At the end of the game, if a player has scored a total of 63 points or more in the upper section then they are awarded a bonus of 35 points.

Lower Section Scores

The seven boxes in the lower are slightly more complicated. There are specific rules for what must be rolled to score in each of these boxes. The seven boxes are labelled as follows.

  • Three of a Kind
  • Four of a Kind
  • Full House
  • Small Straight
  • Large Straight
  • Yahtzee
  • Chance

To enter a score into the three of a kind box, a player must have at least three dice showing the same number. They can then score a total of all five of the dice in this box. A player may enter zero in the box if they don't have three of a kind, but they don't want to score in any other box. This rule applies for all boxes on the Yahtzee scorecard.

If a player has at least four dice showing the same number, the sum of all five dice can be entered in the four of a kind box. A score of 25 can be entered in the full house box if a player has three of a kind and a pair. The score is 25 regardless of what the values of the dice are. A small straight (four sequential dice such as 1-2-3-4) scores 30, and a large straight (five sequential dice such as 2-3-4-5-6) scores 40 points.

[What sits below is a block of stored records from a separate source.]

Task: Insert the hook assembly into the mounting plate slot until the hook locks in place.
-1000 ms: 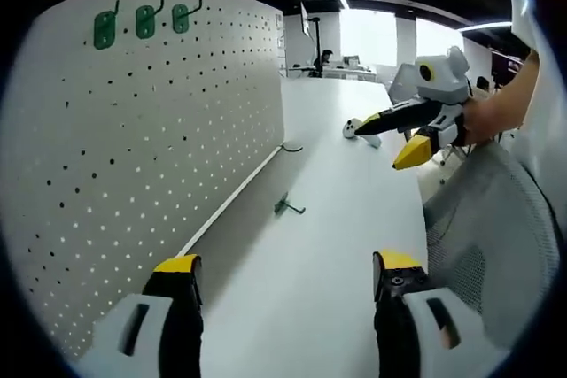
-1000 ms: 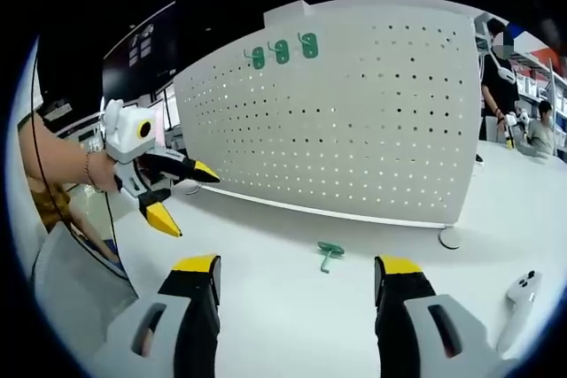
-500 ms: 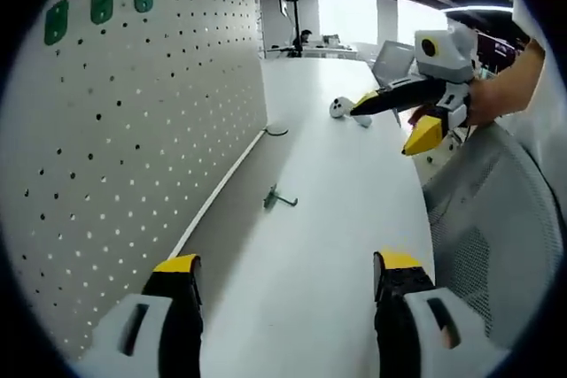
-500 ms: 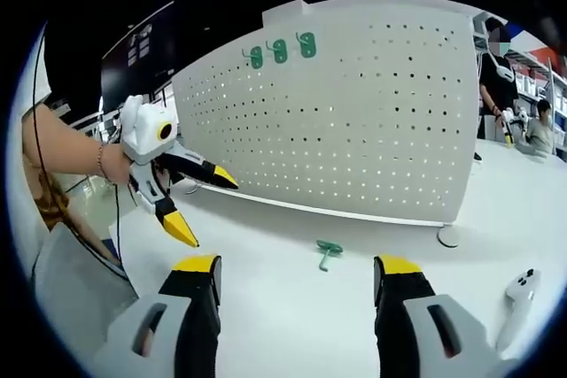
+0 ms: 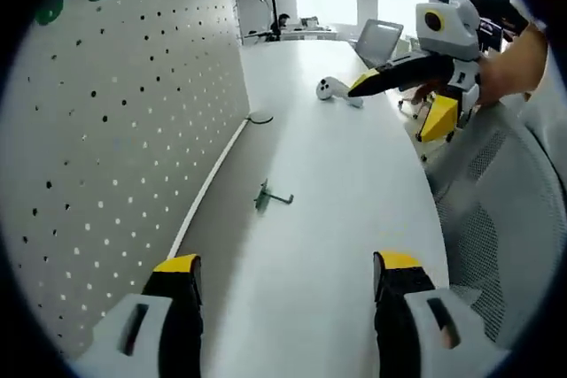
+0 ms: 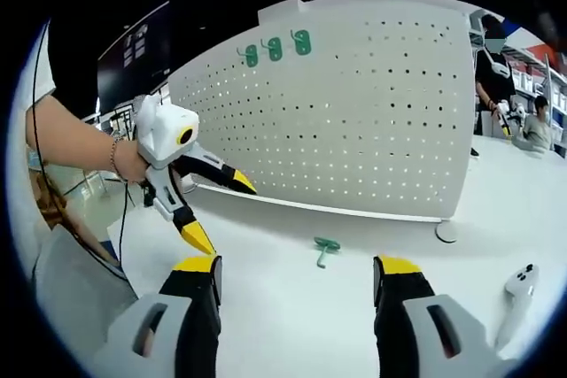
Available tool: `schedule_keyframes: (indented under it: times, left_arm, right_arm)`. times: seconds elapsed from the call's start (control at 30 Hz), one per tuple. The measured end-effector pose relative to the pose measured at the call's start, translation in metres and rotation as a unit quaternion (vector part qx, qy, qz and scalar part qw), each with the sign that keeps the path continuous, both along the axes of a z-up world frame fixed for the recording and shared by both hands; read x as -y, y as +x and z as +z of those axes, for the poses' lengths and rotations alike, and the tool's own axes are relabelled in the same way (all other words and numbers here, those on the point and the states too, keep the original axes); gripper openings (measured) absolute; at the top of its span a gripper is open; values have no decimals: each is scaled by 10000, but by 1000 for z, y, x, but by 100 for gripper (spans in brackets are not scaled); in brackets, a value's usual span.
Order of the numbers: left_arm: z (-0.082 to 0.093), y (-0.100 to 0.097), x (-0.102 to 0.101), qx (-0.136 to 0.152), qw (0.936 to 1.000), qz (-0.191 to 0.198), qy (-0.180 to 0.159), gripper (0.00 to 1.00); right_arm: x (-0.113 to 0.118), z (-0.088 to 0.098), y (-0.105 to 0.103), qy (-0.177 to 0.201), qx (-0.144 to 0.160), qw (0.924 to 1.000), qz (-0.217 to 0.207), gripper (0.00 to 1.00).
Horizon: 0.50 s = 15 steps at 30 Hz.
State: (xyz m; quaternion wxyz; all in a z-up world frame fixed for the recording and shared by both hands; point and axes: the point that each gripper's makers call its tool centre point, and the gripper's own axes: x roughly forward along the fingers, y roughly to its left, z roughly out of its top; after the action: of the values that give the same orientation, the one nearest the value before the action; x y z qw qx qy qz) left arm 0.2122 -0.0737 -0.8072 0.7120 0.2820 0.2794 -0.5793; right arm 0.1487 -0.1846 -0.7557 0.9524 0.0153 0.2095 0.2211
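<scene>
Left tongs (image 6: 217, 210) moved nearer hook (image 6: 324, 247); both tongs gaping, empty.

No legible text, labels, brands or numbers. Dark wall panel (image 6: 133, 46) at upper left of right gripper view carries pale markings, too small and blurred to read. Pegboard (image 6: 354, 112), green hooks (image 6: 273, 48) on it and white controller (image 6: 516, 289) on the table bear no readable marks.
</scene>
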Motion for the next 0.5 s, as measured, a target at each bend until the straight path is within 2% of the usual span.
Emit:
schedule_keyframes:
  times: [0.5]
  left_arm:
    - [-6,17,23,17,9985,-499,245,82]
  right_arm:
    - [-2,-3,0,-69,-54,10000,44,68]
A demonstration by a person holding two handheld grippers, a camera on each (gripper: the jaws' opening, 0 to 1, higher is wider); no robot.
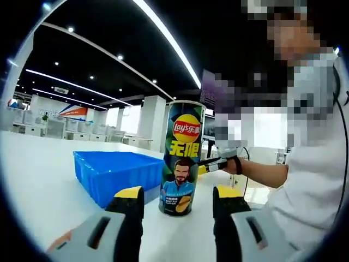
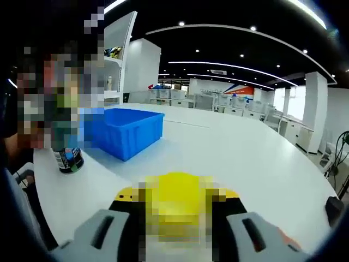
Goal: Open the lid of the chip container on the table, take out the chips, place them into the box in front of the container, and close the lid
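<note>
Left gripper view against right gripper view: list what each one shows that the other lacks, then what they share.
Left gripper view alone: the chip can's printed front, its lid on, between the left gripper and a person's forearm. Right gripper view alone: shelves behind the box, and the right gripper's jaw tips mosaic-blurred. Both: the white table, the blue box, and the can, half mosaicked on the right.
</note>
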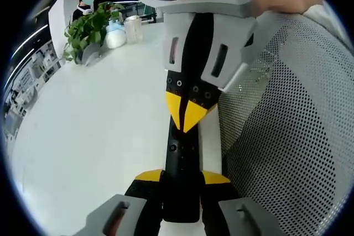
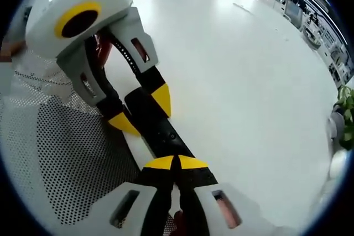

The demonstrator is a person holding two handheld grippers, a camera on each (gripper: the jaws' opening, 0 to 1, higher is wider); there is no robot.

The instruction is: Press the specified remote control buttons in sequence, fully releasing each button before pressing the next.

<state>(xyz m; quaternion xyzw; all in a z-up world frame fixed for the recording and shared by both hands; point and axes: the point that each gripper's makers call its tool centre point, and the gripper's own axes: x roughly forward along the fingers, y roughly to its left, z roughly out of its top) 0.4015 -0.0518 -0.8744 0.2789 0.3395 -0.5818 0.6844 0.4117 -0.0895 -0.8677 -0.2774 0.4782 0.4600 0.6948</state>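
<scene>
Remote (image 1: 182,158) clamped end-on between left gripper (image 1: 182,183) fingers, long axis running forward over desk (image 1: 94,136). Right gripper (image 2: 176,165) fingertips together, touching remote's top face.

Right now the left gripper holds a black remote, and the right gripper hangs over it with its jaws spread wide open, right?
Not quite. The left gripper does hold the black remote, but the right gripper has its jaws closed, not spread. Its yellow tips meet in a point down at the remote. The left gripper view shows this.
</scene>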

Yahtzee is all five dice showing the same number, and scores 50 points. The chance box can be used to score any roll that doesn't fit into one of the other categories, or if a score has already been entered into the relevant category. The score entered in the chance box is always the sum of all five dice in the roll.

There can be slight variations on the rules of Yahtzee, such as awarding bonuses for more than one Yahtzee, but the basics are always the same as we have outlined here.